Please copy out every line in the records below that includes the word "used".

Working data ->
——————————

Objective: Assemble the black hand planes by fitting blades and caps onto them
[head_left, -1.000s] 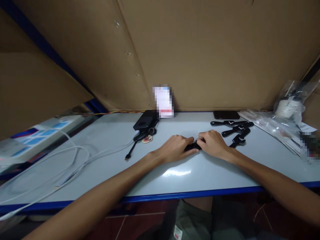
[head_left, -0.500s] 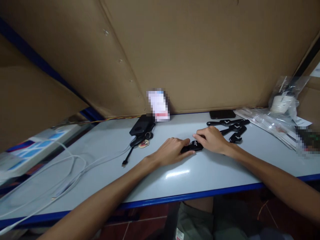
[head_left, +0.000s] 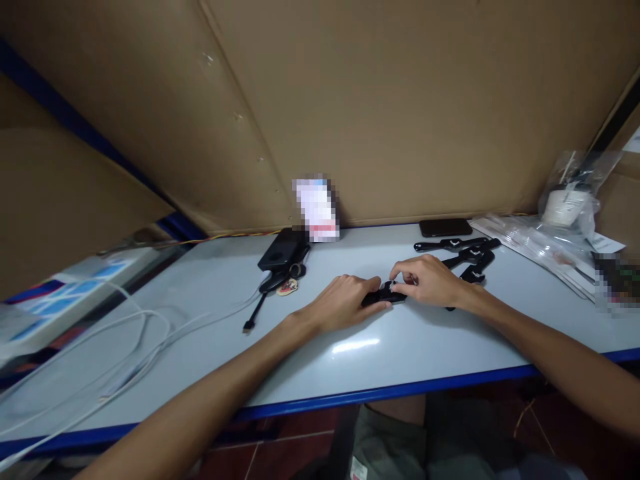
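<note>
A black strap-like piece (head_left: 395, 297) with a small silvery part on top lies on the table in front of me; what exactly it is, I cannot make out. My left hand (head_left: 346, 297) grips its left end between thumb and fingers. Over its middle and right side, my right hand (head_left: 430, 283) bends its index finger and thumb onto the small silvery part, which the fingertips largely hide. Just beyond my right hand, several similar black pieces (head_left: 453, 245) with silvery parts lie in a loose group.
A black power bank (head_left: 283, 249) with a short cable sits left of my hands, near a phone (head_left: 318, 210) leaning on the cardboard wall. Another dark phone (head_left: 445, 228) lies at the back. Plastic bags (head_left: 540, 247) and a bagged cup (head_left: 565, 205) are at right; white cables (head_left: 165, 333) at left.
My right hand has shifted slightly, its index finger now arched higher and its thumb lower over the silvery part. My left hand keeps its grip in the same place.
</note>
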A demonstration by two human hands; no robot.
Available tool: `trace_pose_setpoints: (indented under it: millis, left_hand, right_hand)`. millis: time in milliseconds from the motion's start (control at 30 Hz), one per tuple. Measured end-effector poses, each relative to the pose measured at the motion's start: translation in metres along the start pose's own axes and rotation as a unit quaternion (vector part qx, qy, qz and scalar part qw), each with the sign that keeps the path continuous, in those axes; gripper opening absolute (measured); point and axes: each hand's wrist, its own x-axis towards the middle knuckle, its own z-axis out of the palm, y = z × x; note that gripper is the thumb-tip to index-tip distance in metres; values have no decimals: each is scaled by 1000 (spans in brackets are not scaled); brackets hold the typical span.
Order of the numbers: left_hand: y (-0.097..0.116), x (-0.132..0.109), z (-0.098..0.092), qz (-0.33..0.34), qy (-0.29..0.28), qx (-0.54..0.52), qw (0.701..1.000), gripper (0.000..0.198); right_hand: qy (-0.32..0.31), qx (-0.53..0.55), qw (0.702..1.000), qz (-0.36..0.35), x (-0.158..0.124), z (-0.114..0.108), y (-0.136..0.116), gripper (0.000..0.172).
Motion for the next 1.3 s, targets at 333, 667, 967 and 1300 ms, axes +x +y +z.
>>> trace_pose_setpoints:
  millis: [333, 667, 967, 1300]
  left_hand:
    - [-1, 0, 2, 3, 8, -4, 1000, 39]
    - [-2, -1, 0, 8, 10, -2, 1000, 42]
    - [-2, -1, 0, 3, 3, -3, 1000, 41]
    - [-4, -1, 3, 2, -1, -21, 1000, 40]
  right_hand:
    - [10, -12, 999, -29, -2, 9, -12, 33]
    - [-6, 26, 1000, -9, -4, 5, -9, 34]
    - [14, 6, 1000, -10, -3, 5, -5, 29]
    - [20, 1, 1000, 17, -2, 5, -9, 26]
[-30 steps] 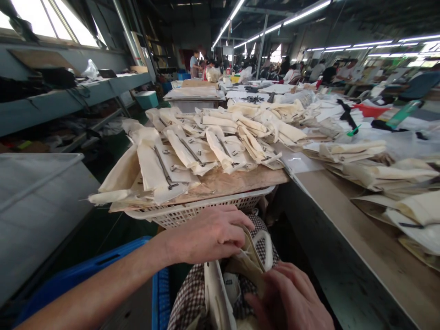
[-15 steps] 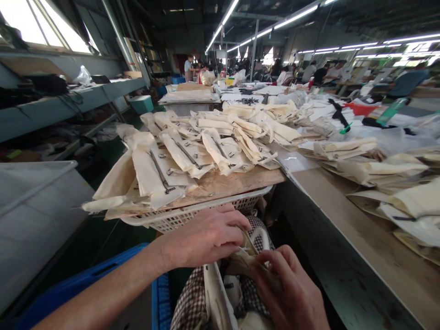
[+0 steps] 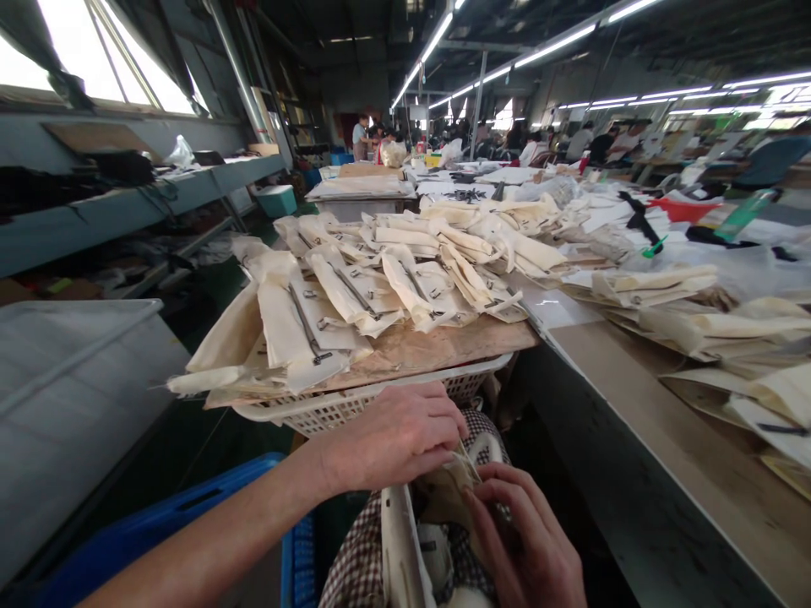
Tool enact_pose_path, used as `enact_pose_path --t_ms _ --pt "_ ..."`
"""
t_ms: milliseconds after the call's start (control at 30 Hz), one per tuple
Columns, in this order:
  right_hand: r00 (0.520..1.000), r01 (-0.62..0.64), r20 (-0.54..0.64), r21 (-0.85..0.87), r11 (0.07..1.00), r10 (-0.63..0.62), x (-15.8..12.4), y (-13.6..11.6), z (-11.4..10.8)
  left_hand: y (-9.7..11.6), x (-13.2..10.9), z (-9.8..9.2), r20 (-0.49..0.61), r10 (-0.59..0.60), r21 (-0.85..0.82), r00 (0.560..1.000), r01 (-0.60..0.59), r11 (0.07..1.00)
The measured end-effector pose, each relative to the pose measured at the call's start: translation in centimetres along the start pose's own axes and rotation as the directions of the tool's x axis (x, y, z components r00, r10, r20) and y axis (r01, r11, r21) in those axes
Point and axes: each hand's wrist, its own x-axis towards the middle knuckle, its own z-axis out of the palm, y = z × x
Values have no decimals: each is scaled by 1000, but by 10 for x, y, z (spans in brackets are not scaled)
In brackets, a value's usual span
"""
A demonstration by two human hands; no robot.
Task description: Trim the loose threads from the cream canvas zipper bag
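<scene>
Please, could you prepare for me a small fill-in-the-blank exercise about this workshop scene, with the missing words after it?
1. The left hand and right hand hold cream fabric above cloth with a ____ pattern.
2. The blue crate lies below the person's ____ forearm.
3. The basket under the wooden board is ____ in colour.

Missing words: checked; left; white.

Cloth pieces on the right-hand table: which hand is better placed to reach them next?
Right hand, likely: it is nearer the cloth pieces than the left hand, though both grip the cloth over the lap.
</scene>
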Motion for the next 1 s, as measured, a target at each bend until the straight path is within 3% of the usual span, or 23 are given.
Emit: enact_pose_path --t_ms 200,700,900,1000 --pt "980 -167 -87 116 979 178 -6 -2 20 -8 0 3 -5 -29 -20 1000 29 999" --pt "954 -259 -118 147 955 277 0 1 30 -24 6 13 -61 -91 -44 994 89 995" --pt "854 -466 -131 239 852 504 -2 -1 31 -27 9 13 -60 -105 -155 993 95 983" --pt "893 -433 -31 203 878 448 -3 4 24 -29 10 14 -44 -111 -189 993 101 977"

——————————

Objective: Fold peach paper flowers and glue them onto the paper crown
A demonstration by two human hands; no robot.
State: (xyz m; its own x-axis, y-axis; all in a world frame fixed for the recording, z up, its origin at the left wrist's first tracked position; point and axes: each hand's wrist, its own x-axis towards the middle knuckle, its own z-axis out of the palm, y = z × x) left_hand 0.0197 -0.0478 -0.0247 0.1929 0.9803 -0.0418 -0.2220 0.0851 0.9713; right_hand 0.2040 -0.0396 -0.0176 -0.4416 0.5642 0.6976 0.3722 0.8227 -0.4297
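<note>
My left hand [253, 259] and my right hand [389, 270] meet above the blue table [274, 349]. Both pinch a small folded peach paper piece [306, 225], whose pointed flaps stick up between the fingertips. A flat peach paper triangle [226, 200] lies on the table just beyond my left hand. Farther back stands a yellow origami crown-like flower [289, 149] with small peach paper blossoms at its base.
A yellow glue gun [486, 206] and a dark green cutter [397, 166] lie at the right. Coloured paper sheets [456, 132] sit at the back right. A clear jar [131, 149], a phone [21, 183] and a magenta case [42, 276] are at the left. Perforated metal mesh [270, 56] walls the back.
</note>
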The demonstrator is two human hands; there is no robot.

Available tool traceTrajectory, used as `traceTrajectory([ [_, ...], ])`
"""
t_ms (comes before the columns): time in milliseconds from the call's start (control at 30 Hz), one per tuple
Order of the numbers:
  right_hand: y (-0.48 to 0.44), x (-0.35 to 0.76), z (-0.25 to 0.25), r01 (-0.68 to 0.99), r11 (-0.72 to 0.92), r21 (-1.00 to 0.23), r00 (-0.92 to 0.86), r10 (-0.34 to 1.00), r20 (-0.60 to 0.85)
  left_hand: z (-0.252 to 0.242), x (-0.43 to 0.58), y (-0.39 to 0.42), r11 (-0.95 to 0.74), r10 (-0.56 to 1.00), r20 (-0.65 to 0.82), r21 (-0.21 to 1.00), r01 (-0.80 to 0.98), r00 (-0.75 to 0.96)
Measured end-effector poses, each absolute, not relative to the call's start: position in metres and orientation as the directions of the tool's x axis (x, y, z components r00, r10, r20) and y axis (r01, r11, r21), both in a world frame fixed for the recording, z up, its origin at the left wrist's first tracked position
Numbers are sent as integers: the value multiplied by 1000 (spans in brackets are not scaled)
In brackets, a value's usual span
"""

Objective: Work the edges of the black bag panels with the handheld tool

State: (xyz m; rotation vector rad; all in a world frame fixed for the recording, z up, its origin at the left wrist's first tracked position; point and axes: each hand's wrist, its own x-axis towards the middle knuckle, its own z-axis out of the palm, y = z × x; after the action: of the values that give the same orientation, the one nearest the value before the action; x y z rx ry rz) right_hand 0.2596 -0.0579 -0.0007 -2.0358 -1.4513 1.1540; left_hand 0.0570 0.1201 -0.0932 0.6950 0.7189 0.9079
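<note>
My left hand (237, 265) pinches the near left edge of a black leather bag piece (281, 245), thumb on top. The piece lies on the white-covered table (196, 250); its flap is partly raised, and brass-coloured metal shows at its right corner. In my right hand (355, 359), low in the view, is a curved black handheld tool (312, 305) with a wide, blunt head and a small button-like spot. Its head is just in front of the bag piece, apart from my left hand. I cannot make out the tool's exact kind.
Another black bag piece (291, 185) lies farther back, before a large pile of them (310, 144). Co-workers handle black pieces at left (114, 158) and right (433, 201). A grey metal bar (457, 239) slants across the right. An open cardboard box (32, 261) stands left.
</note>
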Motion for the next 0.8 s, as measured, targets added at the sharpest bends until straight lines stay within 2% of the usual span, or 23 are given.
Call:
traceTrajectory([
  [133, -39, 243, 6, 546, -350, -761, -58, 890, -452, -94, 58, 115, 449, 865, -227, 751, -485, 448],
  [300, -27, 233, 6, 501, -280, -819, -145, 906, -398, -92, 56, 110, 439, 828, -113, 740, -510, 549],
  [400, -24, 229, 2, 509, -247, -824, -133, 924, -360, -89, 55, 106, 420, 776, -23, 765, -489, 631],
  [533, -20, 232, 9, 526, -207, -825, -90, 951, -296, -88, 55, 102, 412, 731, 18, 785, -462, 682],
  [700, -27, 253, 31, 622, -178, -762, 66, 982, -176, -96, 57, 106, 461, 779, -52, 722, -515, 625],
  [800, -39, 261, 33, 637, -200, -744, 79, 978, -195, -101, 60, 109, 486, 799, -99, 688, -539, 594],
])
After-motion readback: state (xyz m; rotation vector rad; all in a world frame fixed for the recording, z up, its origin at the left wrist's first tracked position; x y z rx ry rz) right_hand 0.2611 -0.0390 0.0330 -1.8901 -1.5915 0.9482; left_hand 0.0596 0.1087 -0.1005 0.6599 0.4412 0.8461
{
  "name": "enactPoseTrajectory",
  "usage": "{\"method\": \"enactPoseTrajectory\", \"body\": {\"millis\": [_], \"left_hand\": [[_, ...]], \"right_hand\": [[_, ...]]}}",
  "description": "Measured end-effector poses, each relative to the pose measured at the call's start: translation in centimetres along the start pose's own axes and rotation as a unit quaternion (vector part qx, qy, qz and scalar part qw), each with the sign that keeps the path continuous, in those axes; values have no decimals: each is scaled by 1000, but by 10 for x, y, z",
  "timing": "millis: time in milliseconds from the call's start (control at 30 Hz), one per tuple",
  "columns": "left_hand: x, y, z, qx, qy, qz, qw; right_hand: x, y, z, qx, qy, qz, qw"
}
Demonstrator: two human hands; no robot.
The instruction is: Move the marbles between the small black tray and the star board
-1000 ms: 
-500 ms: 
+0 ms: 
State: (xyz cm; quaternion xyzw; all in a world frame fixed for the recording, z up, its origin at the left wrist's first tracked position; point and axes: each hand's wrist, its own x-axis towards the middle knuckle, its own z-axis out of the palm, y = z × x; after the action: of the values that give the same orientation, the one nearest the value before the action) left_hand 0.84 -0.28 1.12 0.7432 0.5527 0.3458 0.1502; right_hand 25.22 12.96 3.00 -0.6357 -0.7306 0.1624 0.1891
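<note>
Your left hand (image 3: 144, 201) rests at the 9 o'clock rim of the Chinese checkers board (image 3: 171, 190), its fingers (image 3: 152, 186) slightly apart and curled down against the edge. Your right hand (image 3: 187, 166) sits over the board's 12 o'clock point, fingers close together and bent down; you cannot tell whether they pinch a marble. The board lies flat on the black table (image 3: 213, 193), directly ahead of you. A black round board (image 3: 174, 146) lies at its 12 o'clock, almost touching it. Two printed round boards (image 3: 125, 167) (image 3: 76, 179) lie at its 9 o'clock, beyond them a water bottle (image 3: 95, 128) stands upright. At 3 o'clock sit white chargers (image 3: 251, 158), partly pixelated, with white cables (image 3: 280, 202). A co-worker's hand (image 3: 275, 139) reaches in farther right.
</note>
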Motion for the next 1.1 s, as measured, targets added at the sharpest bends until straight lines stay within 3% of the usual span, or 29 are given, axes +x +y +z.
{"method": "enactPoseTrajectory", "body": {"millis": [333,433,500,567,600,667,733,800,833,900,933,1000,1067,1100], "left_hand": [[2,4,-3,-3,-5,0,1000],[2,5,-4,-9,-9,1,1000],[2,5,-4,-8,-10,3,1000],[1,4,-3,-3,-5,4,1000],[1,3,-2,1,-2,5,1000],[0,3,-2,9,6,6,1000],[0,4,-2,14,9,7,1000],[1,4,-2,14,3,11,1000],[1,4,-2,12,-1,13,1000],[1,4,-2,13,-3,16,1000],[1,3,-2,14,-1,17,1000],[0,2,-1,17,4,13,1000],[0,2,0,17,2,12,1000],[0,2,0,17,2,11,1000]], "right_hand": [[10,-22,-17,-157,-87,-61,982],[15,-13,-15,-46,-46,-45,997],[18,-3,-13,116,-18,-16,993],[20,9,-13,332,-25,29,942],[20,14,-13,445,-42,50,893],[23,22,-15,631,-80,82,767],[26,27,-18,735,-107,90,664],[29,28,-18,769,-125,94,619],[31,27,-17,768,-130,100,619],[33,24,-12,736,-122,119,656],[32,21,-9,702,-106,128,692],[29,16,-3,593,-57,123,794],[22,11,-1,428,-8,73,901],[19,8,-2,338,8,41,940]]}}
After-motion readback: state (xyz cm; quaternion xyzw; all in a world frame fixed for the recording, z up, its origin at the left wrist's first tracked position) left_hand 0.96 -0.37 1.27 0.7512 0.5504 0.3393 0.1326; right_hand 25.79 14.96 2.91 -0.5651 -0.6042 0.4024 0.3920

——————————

Answer to this problem ->
Tool enact_pose_path, used as `enact_pose_path --t_ms _ --pt "_ ..."`
Available tool traceTrajectory, used as `traceTrajectory([ [_, ...], ])`

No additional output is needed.